Article Text
Abstract
Background and importance The current treatment of psoriasis aims to maintain control of skin involvement and systemic inflammation, as well as prevention of the onset or progression of systemic comorbidities and depends on the severity of the disease.
Aim and objectives The objective was to perform a comparison of the most common therapies in the treatment of patients with moderate to severe psoriasis used as an alternative to tumour necrosis factor-alpha inhibitors (anti-TNFα ).
Material and methods The therapies included were found after a systematic search performed in Pubmed. The analysis included randomised, double-blind, phase III controlled trials, non-TNF targeted therapies and PASI75 measurement after 12–16 weeks of treatment. The analysis was performed using the R software to estimate Bayesian statistics, with risankizumab taken as a reference for the comparison.
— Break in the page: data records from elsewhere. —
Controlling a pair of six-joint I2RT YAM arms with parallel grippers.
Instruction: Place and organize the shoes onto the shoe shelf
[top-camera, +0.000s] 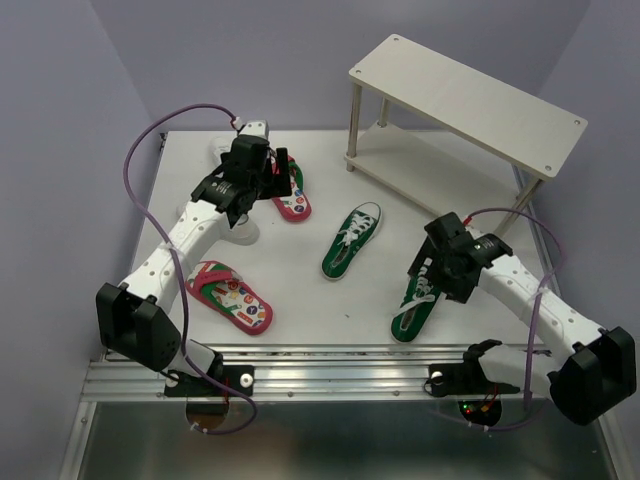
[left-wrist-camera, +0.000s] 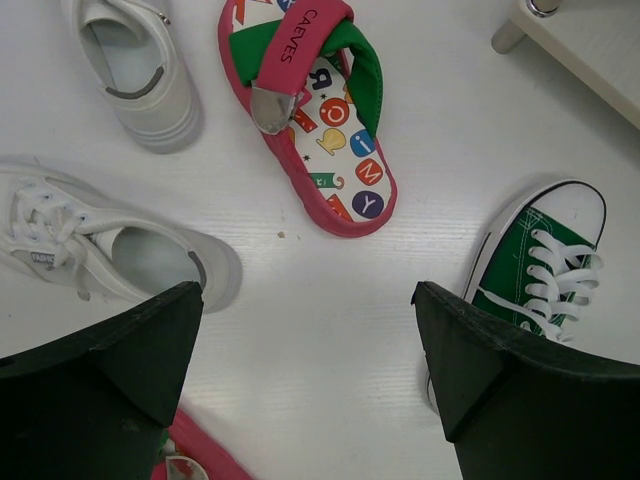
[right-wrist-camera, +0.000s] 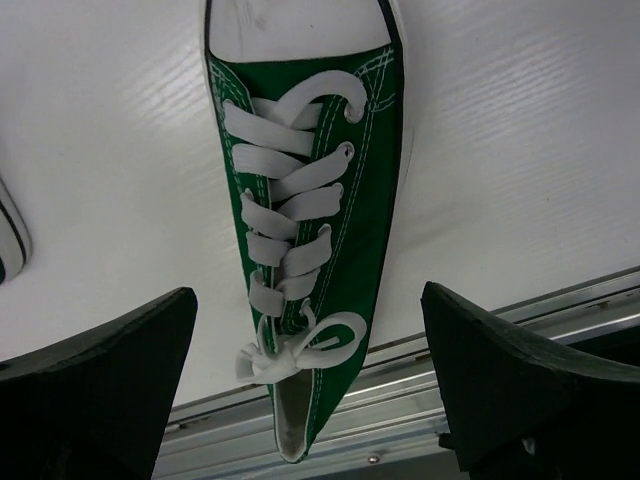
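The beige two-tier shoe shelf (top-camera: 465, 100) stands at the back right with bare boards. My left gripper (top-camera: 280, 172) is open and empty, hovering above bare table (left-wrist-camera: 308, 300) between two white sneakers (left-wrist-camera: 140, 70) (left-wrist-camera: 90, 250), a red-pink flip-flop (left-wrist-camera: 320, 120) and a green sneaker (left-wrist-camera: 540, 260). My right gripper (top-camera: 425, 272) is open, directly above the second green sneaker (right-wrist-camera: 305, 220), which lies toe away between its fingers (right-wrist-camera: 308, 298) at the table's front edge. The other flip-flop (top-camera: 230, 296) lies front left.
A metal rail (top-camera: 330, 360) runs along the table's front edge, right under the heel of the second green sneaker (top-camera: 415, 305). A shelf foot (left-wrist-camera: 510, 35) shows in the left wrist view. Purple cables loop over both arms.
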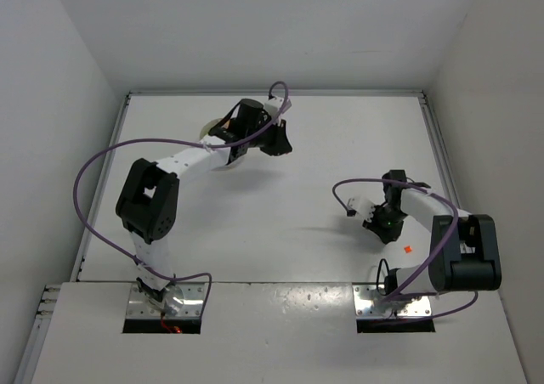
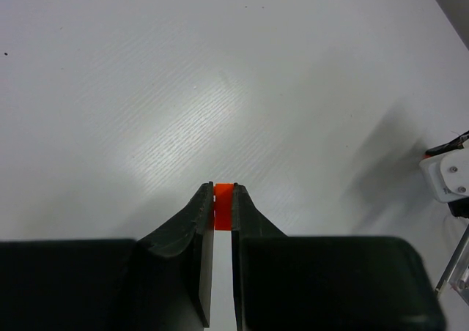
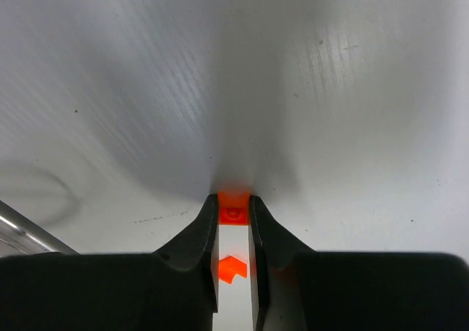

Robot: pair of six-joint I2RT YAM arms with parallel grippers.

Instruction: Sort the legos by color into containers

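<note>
My left gripper (image 2: 223, 192) is shut on a small orange lego (image 2: 223, 207), held above bare table. In the top view this gripper (image 1: 279, 144) hangs over the far middle of the table, and the left arm covers most of the white dish (image 1: 206, 130) just to its left. My right gripper (image 3: 234, 203) is low at the table, its fingertips pressed against both sides of an orange lego (image 3: 234, 208). A second orange piece (image 3: 231, 269) lies on the table further back between its fingers. From above, the right gripper (image 1: 380, 225) is right of centre, with an orange piece (image 1: 407, 249) beside it.
White walls close in the table on the left, far and right sides. A purple cable (image 1: 357, 183) loops over the table by the right wrist. Part of the right arm (image 2: 447, 173) shows at the right edge of the left wrist view.
</note>
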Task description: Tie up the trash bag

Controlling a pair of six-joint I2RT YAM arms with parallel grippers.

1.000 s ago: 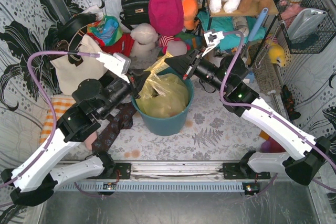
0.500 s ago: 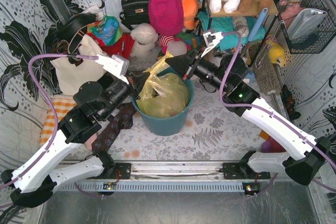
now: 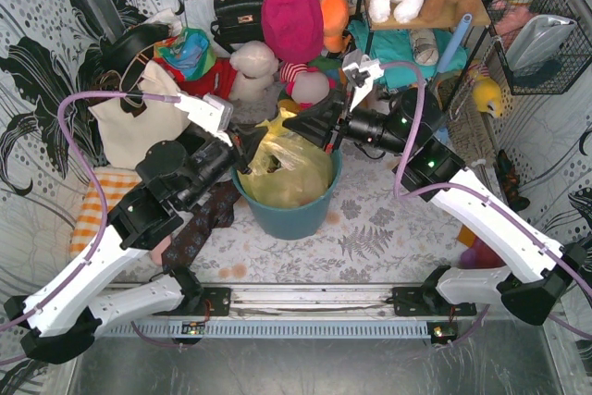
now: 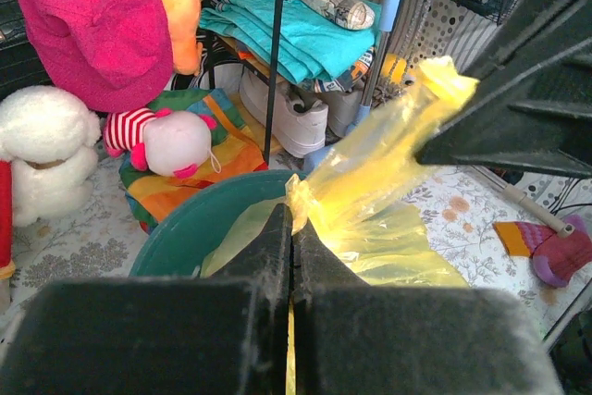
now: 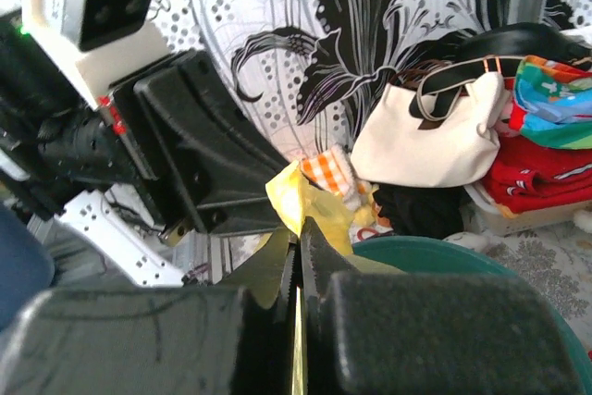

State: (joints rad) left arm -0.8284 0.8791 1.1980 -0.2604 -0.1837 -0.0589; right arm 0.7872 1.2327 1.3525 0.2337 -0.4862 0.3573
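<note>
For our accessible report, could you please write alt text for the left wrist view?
The shut left gripper pinches a stretched flap of the yellow trash bag above the teal bin, while the right gripper clamps its far end. Soft toys sit behind.

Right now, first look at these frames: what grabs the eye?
The yellow-green trash bag sits in a teal bin at the table's centre, with its top pulled up between the two arms. The left gripper and right gripper are both shut on bag plastic, close together above the rim. Behind them, a bright heap of plush toys crowds the back wall.
</note>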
A delta value of 14%, as provided by the regulatory agencies FDA and EMA, was used to determine the margin (maximum acceptable difference as a non-inferiority criteria), and the average PASI75 response was set at 12 weeks of risankizumab at 79% (95% CI 74 to 84) (ULTIMMA1 and ULTIMA2 trials). To establish therapeutic positioning, the ATE (equivalent therapeutic alternatives in Spanish) guide criteria were applied.
Results 20 clinical trials were included, containing the following drugs: risankizumab, tildrakizumab, guselkumab, brodalumab, ixekizumab, secukinumab and ustekinumab. An equivalence margin expressed as odds ratio (OR) was established from 0.46 to 2.11. The results of the different treatments against risankizumab (reference) expressed as OR (95% CI) were: 1 (0.89 to 1.21) for brodalumab, 1.39 (1.13 to 1.94) for ixekizumab, 0.84 (0.0.68 to 1.13) for secukinumab, 1.21 (0.79 to 2.15) for guselkumab, 0.35 (0.28 to 0.41)for tildrakizumab and 0.47 (0.3 to 0.75) for ustekinumab.
Conclusion and relevance Brodalumab and secukinumab were identified as risankizumab equivalent. For ixekizumab, it can be considered as a clinical equivalent, even though statistically significant differences (ixekizumab > risankizumab) were observed but they were clinically irrelevant. In the case of guselkumab, it can be labelled as a possible clinical equivalent as the 95% CI exceeded the equivalence margin, but it is unclear if such a difference exists (being statistically non-significant). Ustekinumab and tildrakizumab cannot be considered equivalent; the former had likely relevant and statistically significant differences (50% of its 95% CI was outside the equivalence range), and tildrakizumab had clearly relevant and statistically significant differences as all of its 95% CI was outside the equivalence range.